Closed ShreyK7 closed 5 months ago

ShreyK7 commented 6 months ago

We are looking to expand/repurpose our classifier model to classify output data from generalized quantum circuits in the same way we did for QRNG circuits (i.e. not just quantum random number generation circuits, but any kind of x qubit quantum circuit and/or algorithm that can be run through a quantum device to generate data). Feel free to use any ML/AI models/techniques as well as quantum theory or data processing/extraction functions, including those we have already included in this repo for classifying specifically QNRG data. We have not yet attempted the task for general circuits, so there is no benchmark classification accuracy as of now - in other words, any positive results are valuable! Additionally, if needed, feel free to generate quantum training/test data from any sources possible.

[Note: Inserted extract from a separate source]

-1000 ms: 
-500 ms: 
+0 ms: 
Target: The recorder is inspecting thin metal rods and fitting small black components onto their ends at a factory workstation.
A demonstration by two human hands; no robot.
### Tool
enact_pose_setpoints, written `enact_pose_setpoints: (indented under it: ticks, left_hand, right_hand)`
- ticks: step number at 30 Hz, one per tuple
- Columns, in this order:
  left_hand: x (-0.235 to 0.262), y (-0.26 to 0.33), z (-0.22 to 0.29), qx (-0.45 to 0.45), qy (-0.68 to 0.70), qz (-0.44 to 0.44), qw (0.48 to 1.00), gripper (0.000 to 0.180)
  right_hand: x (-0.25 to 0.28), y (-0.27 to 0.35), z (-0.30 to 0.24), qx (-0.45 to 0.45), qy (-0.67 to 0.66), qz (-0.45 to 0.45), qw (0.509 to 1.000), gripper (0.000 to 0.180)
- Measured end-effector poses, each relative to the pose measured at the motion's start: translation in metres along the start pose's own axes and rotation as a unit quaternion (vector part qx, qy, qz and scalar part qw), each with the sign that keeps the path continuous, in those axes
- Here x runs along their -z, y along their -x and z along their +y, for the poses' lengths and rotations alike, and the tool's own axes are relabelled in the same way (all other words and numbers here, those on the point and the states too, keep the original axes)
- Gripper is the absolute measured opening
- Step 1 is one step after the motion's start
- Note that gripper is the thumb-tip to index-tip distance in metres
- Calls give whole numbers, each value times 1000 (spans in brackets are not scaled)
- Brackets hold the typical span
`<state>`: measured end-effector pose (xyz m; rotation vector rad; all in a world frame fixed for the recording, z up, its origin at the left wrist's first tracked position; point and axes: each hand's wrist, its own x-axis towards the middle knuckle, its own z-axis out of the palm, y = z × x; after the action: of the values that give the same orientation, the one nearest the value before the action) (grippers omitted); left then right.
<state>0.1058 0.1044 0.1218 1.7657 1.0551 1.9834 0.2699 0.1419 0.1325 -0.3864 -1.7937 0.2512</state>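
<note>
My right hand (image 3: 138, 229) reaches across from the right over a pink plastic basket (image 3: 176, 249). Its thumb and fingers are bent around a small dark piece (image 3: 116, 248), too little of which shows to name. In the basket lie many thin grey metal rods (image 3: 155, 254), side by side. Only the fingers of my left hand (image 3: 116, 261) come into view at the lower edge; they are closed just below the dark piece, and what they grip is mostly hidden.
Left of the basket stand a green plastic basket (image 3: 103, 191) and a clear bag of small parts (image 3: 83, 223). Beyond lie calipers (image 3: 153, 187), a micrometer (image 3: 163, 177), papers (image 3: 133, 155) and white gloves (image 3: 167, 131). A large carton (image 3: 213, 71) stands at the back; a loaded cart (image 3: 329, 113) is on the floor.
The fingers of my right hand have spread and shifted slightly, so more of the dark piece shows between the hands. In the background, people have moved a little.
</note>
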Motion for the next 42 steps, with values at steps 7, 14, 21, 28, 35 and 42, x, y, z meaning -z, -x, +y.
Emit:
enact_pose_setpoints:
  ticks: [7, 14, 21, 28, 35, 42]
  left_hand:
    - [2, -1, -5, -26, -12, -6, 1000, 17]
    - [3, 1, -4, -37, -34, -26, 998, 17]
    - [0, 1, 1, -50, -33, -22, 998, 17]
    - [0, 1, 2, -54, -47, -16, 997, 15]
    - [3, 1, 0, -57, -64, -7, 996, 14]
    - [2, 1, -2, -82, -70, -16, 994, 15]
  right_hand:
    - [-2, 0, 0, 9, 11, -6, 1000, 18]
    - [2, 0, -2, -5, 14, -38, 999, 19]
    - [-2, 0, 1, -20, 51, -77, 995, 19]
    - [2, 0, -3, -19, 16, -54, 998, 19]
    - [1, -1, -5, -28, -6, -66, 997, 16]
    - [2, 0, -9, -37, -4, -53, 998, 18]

AbdullahKazi500 commented 6 months ago

Hi @ShreyK7 made a PR #4 To address this issue it covers Generate Synthetic Data: The generate_quantum_data() function creates synthetic data mimicking the output of generalized quantum circuits. In this example, it generates random numerical data for the features (X) and binary labels (y).

Define the Classifier Model: The build_classifier() function defines the classifier model. In this example, it uses a Random Forest classifier with 100 trees.

Data Preparation: Set the number of samples (num_samples) and features (num_features). Then, generate synthetic quantum data using the generate_quantum_data() function.

Split Data: Use train_test_split() from scikit-learn to split the data into training and testing sets. Here, 80% of the data is used for training (X_train, y_train), and 20% for testing (X_test, y_test).

Build and Train Model: Create an instance of the classifier model using build_classifier() and train it on the training data (X_train, y_train) using the fit() method.

Prediction: Use the trained classifier to predict labels for the testing set (X_test) using the predict() method.

Evaluate Model: Calculate the accuracy of the model's predictions using accuracy_score() from scikit-learn.

accuracy - Accuracy: 0.49

schance995 commented 6 months ago

Hi! @0mwh and I would like to work on this too. What kind of general circuits are you looking for? Will benchmark circuits suffice, or should a more practical circuit like QAOA or quantum neural network be deployed?

AbdullahKazi500 commented 6 months ago

Hi @schance995 skylar it already has my PR So can you let the maintainers review it then @SID Can you let me know if this looks good

schance995 commented 6 months ago

@AbdullahKazi500 certainly, let's wait for the reviewers first.

sid-chava commented 6 months ago

Just merged - looks good. Keep in mind that that the python random module is psuedo random as opposed to the quantum random numbers generated in the training file. Do you guys have access to the original training circuit somewhere? if not I can upload it to this repository so let me know.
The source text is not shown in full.